• **YOUR INSTRUCTIONS**:
Print the complete set of entries exactly.
● ● ●
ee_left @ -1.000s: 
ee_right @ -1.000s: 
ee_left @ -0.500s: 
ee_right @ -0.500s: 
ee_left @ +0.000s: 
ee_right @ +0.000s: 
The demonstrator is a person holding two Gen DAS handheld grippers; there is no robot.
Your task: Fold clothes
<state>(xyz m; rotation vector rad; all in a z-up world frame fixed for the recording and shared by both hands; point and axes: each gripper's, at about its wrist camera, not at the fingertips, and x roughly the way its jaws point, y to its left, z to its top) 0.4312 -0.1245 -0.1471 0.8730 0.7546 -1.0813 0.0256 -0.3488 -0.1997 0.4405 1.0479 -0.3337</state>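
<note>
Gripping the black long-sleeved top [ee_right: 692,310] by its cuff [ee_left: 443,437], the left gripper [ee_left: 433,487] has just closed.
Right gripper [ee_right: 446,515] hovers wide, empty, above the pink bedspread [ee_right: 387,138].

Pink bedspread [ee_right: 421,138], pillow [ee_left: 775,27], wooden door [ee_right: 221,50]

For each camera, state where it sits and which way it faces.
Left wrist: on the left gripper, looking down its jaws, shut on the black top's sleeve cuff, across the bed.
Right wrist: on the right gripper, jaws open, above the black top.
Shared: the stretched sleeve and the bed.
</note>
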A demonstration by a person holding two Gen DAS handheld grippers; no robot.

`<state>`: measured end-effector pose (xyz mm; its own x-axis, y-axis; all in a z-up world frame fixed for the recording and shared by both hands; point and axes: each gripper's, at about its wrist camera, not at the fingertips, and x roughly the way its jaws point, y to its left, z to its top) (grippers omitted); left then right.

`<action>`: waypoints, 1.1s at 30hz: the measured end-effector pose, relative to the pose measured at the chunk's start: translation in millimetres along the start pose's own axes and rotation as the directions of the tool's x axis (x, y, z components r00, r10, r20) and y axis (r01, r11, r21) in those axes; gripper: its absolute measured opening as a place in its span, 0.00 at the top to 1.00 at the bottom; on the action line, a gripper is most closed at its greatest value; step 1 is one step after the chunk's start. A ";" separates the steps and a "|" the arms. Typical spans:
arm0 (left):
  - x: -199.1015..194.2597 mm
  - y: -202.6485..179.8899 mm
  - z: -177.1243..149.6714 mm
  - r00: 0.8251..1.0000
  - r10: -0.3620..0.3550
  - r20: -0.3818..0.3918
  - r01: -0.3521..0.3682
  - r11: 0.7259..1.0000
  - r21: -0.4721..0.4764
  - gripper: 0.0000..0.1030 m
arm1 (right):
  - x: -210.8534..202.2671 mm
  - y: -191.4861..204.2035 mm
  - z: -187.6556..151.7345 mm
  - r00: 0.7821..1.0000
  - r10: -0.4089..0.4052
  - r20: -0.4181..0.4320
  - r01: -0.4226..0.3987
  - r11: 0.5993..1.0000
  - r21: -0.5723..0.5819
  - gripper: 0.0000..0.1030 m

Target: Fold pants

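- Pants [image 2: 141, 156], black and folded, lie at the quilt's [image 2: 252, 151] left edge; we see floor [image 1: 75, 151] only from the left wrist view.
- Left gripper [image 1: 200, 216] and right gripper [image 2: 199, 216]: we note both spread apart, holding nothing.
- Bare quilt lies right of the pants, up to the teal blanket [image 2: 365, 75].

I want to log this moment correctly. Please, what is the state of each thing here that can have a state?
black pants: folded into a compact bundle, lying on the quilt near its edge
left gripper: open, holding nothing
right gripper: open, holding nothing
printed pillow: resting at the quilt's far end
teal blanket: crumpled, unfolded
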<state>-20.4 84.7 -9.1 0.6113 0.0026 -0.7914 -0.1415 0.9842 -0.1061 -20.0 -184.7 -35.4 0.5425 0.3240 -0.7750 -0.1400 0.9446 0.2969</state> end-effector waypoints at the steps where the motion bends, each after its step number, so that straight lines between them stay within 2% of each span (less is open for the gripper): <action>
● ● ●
• **EXERCISE OUTPUT**:
ee_left @ -1.000s: 
ee_right @ -1.000s: 
ee_left @ -0.500s: 
ee_right @ -0.500s: 
ee_left @ +0.000s: 
ee_right @ +0.000s: 
The demonstrator is a person holding two Gen DAS handheld grippers; there is no robot.
Your task: Fold clothes
<state>(xyz m; rotation vector rad; all in a z-up world frame fixed for the recording and shared by both hands; point and axes: each gripper's, at about its wrist camera, not at the fingertips, and x roughly the way its jaws point, y to its left, z to its top) 0.4312 -0.1245 -0.1471 0.8730 0.7546 -1.0813 0.0256 -0.3488 -0.1997 0.4405 1.0479 -0.3337</state>
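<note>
Gripping the black long-sleeved top [ee_right: 692,310] by its cuff [ee_left: 443,437], the left gripper [ee_left: 433,487] has just closed.
Right gripper [ee_right: 446,515] hovers wide, empty, above the pink bedspread [ee_right: 387,138].

Pink bedspread [ee_right: 421,138], pillow [ee_left: 775,27], wooden door [ee_right: 221,50]

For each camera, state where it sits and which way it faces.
Left wrist: on the left gripper, looking down its jaws, shut on the black top's sleeve cuff, across the bed.
Right wrist: on the right gripper, jaws open, above the black top.
Shared: the stretched sleeve and the bed.
</note>
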A demonstration by a person holding two Gen DAS handheld grippers; no robot.

`<state>`: measured end-effector pose (xyz mm; its own x-axis, y-axis; all in a z-up world frame fixed for the recording and shared by both hands; point and axes: each gripper's, at about its wrist camera, not at the fingertips, and x roughly the way its jaws point, y to its left, z to its top) (grippers omitted); left then right.

`<action>`: waypoints, 1.1s at 30hz: the measured end-effector pose, relative to the pose measured at the chunk's start: translation in millimetres along the start pose's own axes and rotation as the directions of the tool's x axis (x, y, z components r00, r10, r20) and y axis (r01, r11, r21) in those axes; gripper: its absolute measured opening as a place in its span, 0.00 at the top to 1.00 at the bottom; on the action line, a gripper is most closed at its greatest value; step 1 is one step after the chunk's start. A ";" separates the steps and a "|" the arms. Typical spans:
arm0 (left):
  - x: -199.1015..194.2597 mm
  - y: -202.6485..179.8899 mm
  - z: -177.1243..149.6714 mm
  - r00: 0.8251..1.0000
  - r10: -0.3620..0.3550
  - r20: -0.3818..0.3918
  - r01: -0.3521..0.3682
  - r11: 0.7259..1.0000
  - r21: -0.4721..0.4764
  - gripper: 0.0000..0.1030 m
arm1 (right):
  - x: -210.8534..202.2671 mm
  - y: -191.4861..204.2035 mm
  - z: -187.6556..151.7345 mm
  - r00: 0.7821..1.0000
  - r10: -0.4089..0.4052
  - r20: -0.4181..0.4320
  - r01: -0.4226..0.3987
  - r11: 0.5993..1.0000
  - r21: -0.5723..0.5819
  - gripper: 0.0000..0.1030 m

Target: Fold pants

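- Pants [image 2: 141, 156], black and folded, lie at the quilt's [image 2: 252, 151] left edge; we see floor [image 1: 75, 151] only from the left wrist view.
- Left gripper [image 1: 200, 216] and right gripper [image 2: 199, 216]: we note both spread apart, holding nothing.
- Bare quilt lies right of the pants, up to the teal blanket [image 2: 365, 75].

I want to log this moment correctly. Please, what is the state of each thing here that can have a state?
black pants: folded into a compact bundle, lying on the quilt near its edge
left gripper: open, holding nothing
right gripper: open, holding nothing
printed pillow: resting at the quilt's far end
teal blanket: crumpled, unfolded
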<state>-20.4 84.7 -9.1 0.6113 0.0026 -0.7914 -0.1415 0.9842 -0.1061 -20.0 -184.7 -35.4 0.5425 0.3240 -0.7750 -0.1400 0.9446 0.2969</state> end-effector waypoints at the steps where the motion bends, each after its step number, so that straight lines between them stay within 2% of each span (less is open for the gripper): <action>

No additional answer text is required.